Rbnb is an experimental front end for the (unofficial) Airbnb API. In addition to pulling detailed data on Airbnb listings based on arbitrary user-defined locations, Rbnb also provides a variety of visual summaries of these listings.

Use cases include, but are not limited to:

  • Prospective Airbnb guests and hosts who want to get a sense of the Airbnb market in their target location.
  • Current Airbnb hosts who wish to see how the price of their existing listing compares to similiar listings in their area.
  • Researchers interesting in analyzing granual microdata on short-term rental markets.

The authors are grateful to The Official Unofficial Airbnb API Docs for documenting much of the Airbnb API.

Installation

Before we get started, let's install Rbnb

library(devtools)
devtools::install_github("NoahZinsmeister/Rbnb")

Searching by Location

The first thing you may want to do after installing Rbnb is to try searching for listings in your current zip code.
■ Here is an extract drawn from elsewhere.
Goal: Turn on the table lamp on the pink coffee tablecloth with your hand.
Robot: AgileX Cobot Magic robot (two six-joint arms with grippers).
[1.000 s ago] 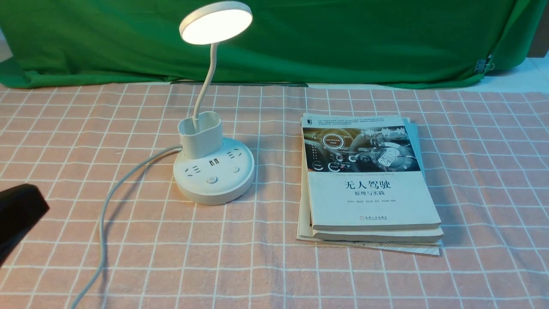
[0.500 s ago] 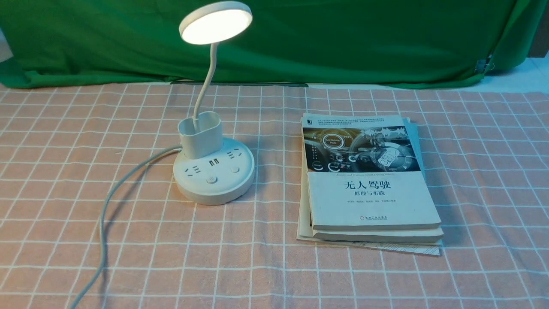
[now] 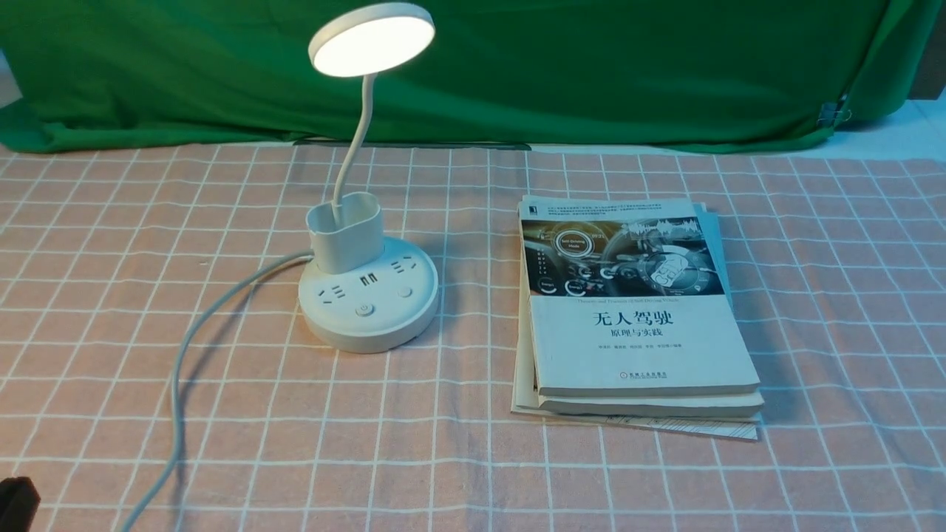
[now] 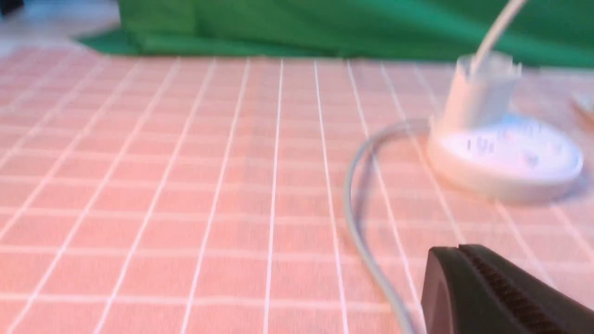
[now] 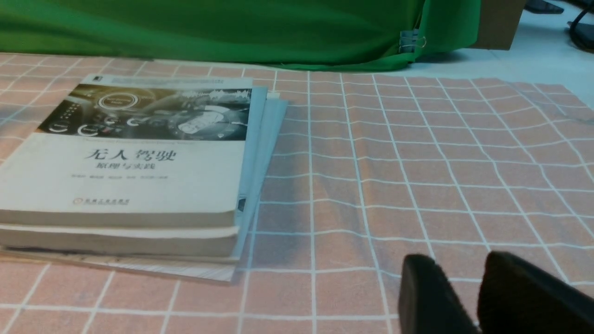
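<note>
our left hand [image 3: 15, 501] has pulled back from the lit table lamp [image 3: 367, 292]; task looks done. left jaws look closed, right slightly apart.

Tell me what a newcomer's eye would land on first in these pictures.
First, the lit disc head of the table lamp, glowing against the green backdrop at the left-centre of the pink coffee tablecloth. Next, the stack of books lying to the lamp's right.

Blurred table lamp [image 4: 503, 155] on pink coffee tablecloth [image 4: 185, 176], end effector [image 4: 492, 290] near cord [image 4: 359, 218]
</note>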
For example, one of the authors lives in 10019, a zip that includes Hell's Kitchen and midtown Manhattan. Let's pull listings data for this area.

library(Rbnb)

location = "10019"
content = Rbnb::searchLocation(location, verbose=FALSE)

Note: if you are unable to access the internet or the Airbnb API specifically, we've included a static pull of the 10019 data (zip10019.rda) that you can load in like so (in this example we'll be using the static pull):

data("zip10019", package="Rbnb")
content = zip10019
rm(zip10019)

And here's what we have!

str(content, max.level = 1)
## List of 3
##  $ passed.location: chr "10019"
##  $ metadata       :List of 3
##  $ results        :List of 2

As you can see, searchLocation returns a list with three elements: -passed.location -metadata -results

Let's take a closer look at these last two elements.

Metadata

Airbnb spits out some interesting metadata when given a location.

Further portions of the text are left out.